Mitsubishi Evo X FQ-360

Latest Evo makes up for power deficit with hi-tech mechanicals

If you plan to exploit the full potential of the Evo X, hold on tight! Stepping up the thrills through all 10 generations has resulted in a mighty Mitsubishi with pace to rival supercars costing three times as much.

The latest Evo was designed to have a more mature image, which would set it apart from traditional rivals and make it the flagship for the firm’s styling direction. That brought it in line with competition such as the VXR8 for the first time.

With its aggressive front-end detailing and sharp dimensions, the current Evo looks the part. Emphasising the point, the FQ-360 gets a purposeful carbon lip spoiler plus a spiky ‘vortex generator’ on the roof.

The Evo X has a 30mm wider track than its predecessor and the wheelbase is 25mm longer, so rear legroom has improved – but it can’t still match the much bigger Vauxhall for passenger or boot space. This car wasn’t built for versatility, though – ever since it first came into existence in 1992, it’s had one thing on its mind: exhilaration.

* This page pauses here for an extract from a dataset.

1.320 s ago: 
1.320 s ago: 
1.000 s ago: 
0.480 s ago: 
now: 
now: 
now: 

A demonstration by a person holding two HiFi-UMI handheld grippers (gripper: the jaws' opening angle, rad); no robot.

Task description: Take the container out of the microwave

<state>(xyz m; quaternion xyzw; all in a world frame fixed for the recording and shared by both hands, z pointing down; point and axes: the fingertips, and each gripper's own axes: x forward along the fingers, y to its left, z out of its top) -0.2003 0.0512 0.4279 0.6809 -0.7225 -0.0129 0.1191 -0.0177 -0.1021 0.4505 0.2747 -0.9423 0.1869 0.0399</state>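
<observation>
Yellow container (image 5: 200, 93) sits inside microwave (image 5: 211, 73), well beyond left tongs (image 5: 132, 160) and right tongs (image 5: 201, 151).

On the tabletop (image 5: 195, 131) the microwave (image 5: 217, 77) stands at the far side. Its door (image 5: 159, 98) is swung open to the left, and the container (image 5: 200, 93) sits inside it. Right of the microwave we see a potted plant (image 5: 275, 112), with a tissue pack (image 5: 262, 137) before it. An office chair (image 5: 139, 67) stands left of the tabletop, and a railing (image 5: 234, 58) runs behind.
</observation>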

So it’s no surprise the interior plastics feel a little cheap and the design lacks any sense of occasion. The driving position is good, thanks to the Recaro seats and small three-spoke steering wheel, but the FQ-360’s carbon gearknob and handbrake look low-rent and aftermarket – as does lots of the plumbing under the bonnet.

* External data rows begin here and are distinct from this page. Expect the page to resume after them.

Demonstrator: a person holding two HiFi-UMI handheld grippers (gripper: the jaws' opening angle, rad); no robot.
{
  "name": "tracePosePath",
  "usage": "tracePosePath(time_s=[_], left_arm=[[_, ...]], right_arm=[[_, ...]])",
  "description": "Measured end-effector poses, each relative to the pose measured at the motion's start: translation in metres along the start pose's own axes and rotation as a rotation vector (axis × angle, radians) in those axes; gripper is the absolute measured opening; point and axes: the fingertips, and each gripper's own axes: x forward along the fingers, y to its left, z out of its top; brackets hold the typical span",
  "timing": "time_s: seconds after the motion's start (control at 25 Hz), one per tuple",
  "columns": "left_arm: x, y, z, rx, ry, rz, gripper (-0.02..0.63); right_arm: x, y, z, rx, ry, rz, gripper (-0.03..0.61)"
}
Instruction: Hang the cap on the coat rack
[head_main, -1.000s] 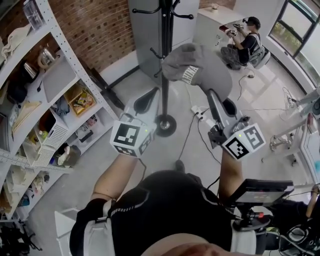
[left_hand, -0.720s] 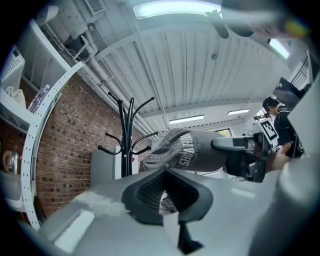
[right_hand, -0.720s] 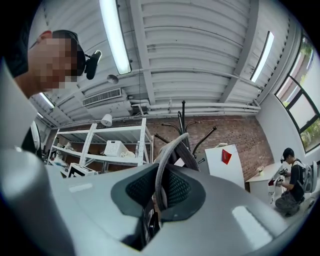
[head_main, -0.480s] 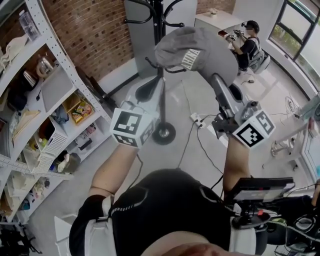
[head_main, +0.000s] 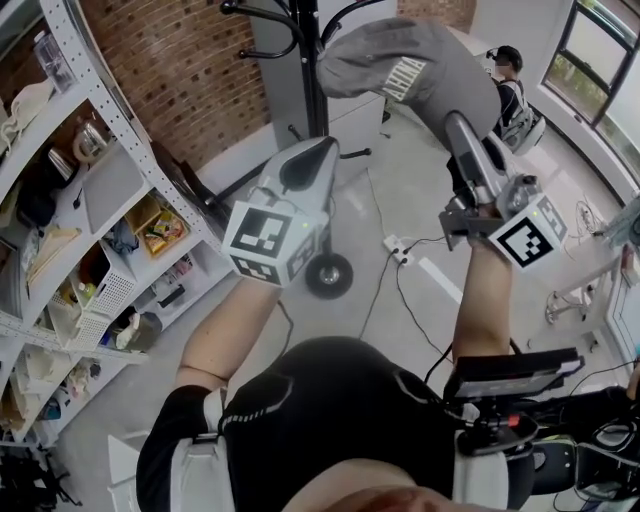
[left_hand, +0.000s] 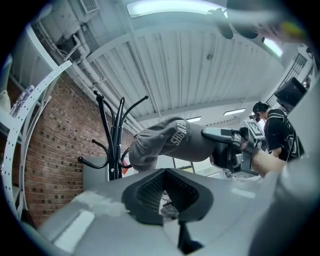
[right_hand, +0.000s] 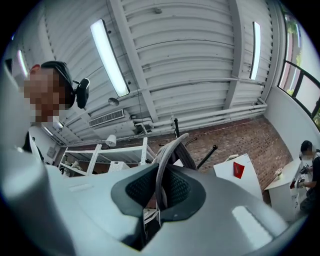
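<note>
A grey cap (head_main: 410, 65) with white lettering is held up high by its brim in my right gripper (head_main: 462, 128), which is shut on it. The brim's edge (right_hand: 160, 182) runs between the right pads. The black coat rack (head_main: 305, 70) stands just left of the cap, its curved hooks (head_main: 255, 12) at about the cap's height. In the left gripper view the cap (left_hand: 167, 142) hangs close right of the rack's pole (left_hand: 107, 145). My left gripper (head_main: 305, 162) is shut and holds nothing, below and left of the cap.
White metal shelving (head_main: 95, 110) full of small items lines the left side before a brick wall. The rack's round base (head_main: 329, 275) sits on the floor beside a power strip and cables (head_main: 398, 245). A person (head_main: 512, 85) sits at the back right.
Both grippers have risen. The cap has gone up with the right gripper, from the rack's middle to the level of its top hooks.
</note>
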Motion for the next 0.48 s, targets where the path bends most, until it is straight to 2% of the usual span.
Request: tracePosePath(time_s=[0.2,0.48], left_arm=[[0.015,0.005,0.006,-0.007,-0.008,0.011,0.003],[0.03,0.01,0.012,0.001,-0.02,0.023,0.003]], right_arm=[[0.009,-0.019,0.017,0.015,-0.025,0.041,0.028],[0.012,-0.014,0.037,0.065,-0.034,0.182,0.028]])
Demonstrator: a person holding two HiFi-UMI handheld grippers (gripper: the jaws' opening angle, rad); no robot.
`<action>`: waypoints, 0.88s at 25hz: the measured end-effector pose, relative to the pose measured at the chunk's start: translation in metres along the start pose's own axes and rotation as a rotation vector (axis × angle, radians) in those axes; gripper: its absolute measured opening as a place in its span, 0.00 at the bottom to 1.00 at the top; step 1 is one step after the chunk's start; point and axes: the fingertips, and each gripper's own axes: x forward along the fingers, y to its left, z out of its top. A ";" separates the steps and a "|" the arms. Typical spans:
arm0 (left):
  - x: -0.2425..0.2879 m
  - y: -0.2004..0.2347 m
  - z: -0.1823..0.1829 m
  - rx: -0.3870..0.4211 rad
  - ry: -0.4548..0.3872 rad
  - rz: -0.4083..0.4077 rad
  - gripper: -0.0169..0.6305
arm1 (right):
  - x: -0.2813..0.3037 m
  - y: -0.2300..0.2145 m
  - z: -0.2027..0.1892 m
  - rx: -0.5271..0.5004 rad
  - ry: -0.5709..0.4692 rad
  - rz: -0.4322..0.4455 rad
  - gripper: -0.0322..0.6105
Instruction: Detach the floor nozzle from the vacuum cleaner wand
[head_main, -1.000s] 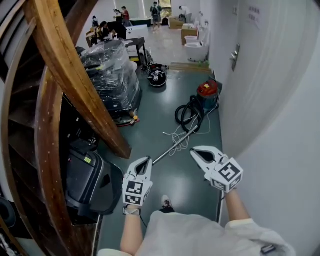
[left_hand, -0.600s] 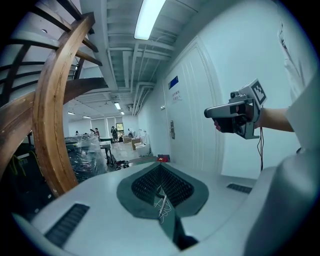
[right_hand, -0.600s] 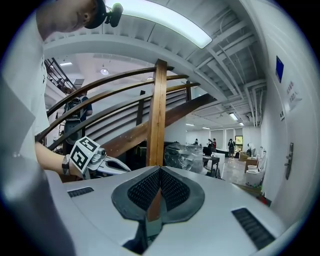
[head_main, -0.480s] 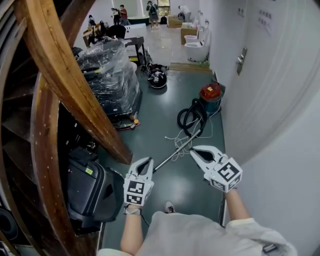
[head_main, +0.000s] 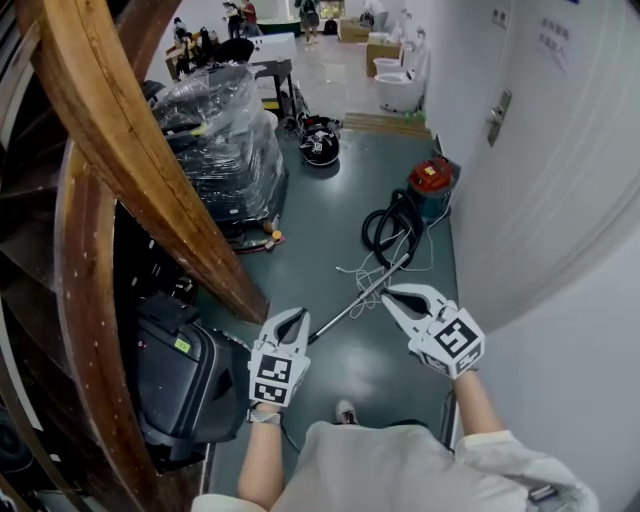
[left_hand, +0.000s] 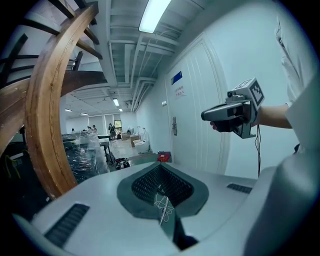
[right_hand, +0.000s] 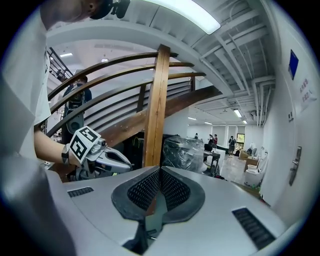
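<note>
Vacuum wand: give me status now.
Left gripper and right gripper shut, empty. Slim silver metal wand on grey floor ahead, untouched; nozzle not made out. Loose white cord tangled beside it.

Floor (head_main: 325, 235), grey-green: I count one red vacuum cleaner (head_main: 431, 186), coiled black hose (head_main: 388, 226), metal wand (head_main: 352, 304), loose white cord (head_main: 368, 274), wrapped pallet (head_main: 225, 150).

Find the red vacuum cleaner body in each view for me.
Head view: red vacuum body, upper right, on the floor beside the wall.
Left gripper view: it sits small at picture centre, far off.
Right gripper view: not in it.
Shared landmark: the plastic-wrapped stack, in all three.
</note>
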 end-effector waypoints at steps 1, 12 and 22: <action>0.002 0.003 -0.001 0.003 0.005 -0.003 0.03 | 0.004 -0.002 0.000 0.000 0.004 0.000 0.10; 0.022 0.032 -0.017 -0.010 0.050 0.006 0.03 | 0.043 -0.031 -0.005 -0.006 0.023 0.039 0.10; 0.072 0.081 -0.018 -0.039 0.066 0.073 0.03 | 0.112 -0.071 -0.009 -0.039 0.008 0.151 0.10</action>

Tuning firm HKS provides all the extra bits to increase the output on the flagship Evo, and the result is 354bhp. Our timing kit gave a reading of only 4.9 seconds for the 0-60mph sprint, and in-gear response is superb, too. The turbo spools up early, and from just under 3,000rpm, the rev counter soon spins round to the red line. With its rally-bred chassis, the Mitsubishi changes direction without hesitation, too.

Delivering a much more engaging driving experience than the semi-auto option, the manual gearbox works with the 4x4 system to provide perfect traction. So, even without troubling its standard stability control, there’s immense grip.

The stiff chassis and virtually non-existent body roll ensure the Evo is a revelation on a twisty road. Turn into a corner and the reactions are unnervingly sharp. Switch off the traction control on the test track, and through high-speed bends, it’s clear the Mitsubishi has been designed to slide, too.

This uncompromised experience helps make the Evo X so addictive. But with its firm ride and lack of a cruising sixth gear, it’s challenging as a daily driver.


Chart position: 1WHY: Despite its small 2.0-litre engine capacity, the Evo X is a high-performance firecracker.


Drive an Evo and people will ask you how fast it is first – but then they want to know how much it costs to run. And Mitsubishi has addressed the second issue with this latest model, coming up with a great servicing package: a £400 fixed-price deal that covers the first three checks, plus the 1,000-mile oil change. The three-year warranty has no mileage limit and, with a quote of £1,011, the FQ-360 is more than £400 a year cheaper to insure than the VXR8. As with its rival, the Vauxhall sits in the top road tax band, so you pay £400 for a year’s disc. And our experts calculate that the FQ-360 will retain 40 per cent of its value over three years and 36,000 miles.